The gyroscopes are not what keep the whole rocket straight however. The gyroscopes are used as a method of determining orientation (the gyroscope stays steady while the spacecraft rotates around it, so it is in a constant orientation). The gimballed nozzles are what are used to correct for any deviation.

joema
2006-Aug-11, 07:06 PM
The SRBs are gimbaled, too, and some other recent thread, citing Wikipedia, explained that the SRBs are steerable enough to get a vertical launch even if the Shuttle main engines fail.
Just to be clear (I wrote the original statement), it's conceivable but not certain the SRBs alone have enough steering authority. Also there's some remaining doubt the orbiter/ET attach struts are strong enough, but allegedly they've been beefed up for this contingency. I wish we could get more definitive information from a NASA ascent procedures specialist.

Re the original question, the shuttle doesn't tip over due to the offset SSME thrust because it goes through the center of mass. However if you look closely at a launch from a right side camera (off the right wing), you'll see the entire stack move laterally to the right (belly wise) as it ascends after liftoff.

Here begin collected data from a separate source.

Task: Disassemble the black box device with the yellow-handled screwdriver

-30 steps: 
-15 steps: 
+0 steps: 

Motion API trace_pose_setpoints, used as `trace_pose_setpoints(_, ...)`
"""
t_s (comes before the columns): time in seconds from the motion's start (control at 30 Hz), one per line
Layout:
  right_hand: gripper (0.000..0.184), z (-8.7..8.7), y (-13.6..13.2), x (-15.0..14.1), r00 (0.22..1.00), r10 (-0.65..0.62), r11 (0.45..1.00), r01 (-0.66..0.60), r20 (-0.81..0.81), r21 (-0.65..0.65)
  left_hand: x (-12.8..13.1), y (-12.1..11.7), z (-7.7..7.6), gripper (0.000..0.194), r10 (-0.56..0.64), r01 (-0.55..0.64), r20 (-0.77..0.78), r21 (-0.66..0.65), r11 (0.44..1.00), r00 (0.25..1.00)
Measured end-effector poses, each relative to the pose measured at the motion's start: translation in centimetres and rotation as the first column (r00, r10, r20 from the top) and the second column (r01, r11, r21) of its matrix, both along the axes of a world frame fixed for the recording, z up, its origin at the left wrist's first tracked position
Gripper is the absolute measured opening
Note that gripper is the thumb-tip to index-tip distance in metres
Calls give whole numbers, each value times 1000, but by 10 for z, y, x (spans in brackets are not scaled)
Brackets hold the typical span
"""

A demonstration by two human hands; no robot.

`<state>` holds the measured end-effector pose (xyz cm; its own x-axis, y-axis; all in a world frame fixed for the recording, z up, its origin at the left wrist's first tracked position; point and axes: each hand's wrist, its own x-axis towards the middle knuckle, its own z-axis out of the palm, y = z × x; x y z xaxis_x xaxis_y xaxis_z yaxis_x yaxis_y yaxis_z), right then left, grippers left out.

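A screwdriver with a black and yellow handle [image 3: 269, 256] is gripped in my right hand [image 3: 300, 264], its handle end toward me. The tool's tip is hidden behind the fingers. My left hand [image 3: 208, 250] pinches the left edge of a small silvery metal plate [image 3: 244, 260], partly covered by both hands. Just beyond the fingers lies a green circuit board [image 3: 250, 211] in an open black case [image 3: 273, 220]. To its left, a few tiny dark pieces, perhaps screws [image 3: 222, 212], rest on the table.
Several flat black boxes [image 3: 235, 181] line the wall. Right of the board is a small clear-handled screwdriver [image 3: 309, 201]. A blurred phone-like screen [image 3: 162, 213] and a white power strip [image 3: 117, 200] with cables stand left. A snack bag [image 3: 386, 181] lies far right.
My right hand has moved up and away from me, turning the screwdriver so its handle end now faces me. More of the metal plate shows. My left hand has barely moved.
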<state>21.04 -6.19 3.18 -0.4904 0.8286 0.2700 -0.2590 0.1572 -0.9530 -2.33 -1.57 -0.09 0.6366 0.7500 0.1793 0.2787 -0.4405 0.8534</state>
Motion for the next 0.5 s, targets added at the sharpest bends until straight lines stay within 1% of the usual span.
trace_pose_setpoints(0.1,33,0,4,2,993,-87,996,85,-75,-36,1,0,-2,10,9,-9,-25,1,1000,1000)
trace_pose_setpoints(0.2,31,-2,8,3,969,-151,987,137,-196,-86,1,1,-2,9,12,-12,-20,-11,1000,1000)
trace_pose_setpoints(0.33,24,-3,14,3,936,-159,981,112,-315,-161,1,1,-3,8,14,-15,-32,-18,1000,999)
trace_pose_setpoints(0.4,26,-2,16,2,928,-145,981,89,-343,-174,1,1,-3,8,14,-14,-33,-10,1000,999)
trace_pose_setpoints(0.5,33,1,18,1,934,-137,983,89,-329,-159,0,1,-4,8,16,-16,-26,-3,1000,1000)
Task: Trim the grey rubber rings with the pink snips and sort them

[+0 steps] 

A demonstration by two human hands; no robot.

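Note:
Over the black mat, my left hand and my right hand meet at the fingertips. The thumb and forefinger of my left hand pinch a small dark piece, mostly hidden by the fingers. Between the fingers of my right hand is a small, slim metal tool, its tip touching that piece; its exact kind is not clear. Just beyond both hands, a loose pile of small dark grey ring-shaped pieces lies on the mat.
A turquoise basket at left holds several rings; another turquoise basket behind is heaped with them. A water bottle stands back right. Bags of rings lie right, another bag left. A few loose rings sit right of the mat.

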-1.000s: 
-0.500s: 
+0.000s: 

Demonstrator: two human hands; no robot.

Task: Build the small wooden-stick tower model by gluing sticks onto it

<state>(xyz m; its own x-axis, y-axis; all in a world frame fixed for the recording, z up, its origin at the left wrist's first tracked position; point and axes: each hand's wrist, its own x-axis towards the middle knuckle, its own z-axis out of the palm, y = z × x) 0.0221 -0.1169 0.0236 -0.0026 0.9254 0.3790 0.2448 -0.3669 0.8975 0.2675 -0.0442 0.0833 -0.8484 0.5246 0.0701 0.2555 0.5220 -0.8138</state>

This is caused by the offset SSME thrust.

NoAstronomer
2006-Aug-11, 07:45 PM
(I believe I read this in an article from a past issue of Air & Space, but I'm prepared to be wrong about that)

As Bob said, it's extremely complicated. One of the parts of the article described the process of releasing the shuttle from it's support and anchors on the launch platform. Mostly that's accomplished through the use of explosive bolts. The pattern of release is specifically designed to induce a slight rocking motion to the shuttle assembly as the SSMEs and SRBs are building thrust. At the point that the shuttle separates from the launch platform the rocking motion is tipping the assembly away from the gantry.

ASEI
2006-Aug-12, 08:06 PM
When the engines are ramping up during the initial burn, there is some uneven flow separation in the nozzles, causing massive side forces on the rocket. The rocket has to be clamped in place until you get zero flow separation, otherwise it could knock into supports or flip over.

neilzero
2006-Aug-14, 03:17 AM
The shuttle is below stalling speed for perhaps the first ten seconds, so it could start to tip over, etc unless the engines were gimbled to counter act the tendency to tip. Neil

joema
2006-Aug-14, 12:26 PM
The shuttle is below stalling speed for perhaps the first ten seconds, so it could start to tip over, etc unless the engines were gimbled to counter act the tendency to tip. Neil
Stalling speed is an aerodynamic term, which doesn't really apply in this case. E.g, the exact same situation would exist if a shuttle-type vehicle took off in a vacuum, where aerodynamics don't exist.

Upon takeoff, the shuttle is held upright purely by engine thrust, the thrust vector of which goes through the vehicle center of mass.

Both main engines (SSMEs) and solid rocket boosters (SRBs) are gimbaled to compensate for wind, fuel slosh, residual imbalance, or anything else pushing the vehicle off course or off attitude in flight.

The SSMEs are mounted on the side of the external tank, so it's reasonable to ask why they don't rotate the entire vehicle in a nose-down direction. If you look closely you'll see the SSMEs are canted at an angle and the thrust line angles outward, not straight down. If you follow that line inward, it goes through the vehicle center of mass. That's why the SSMEs don't rotate the vehicle on takeoff.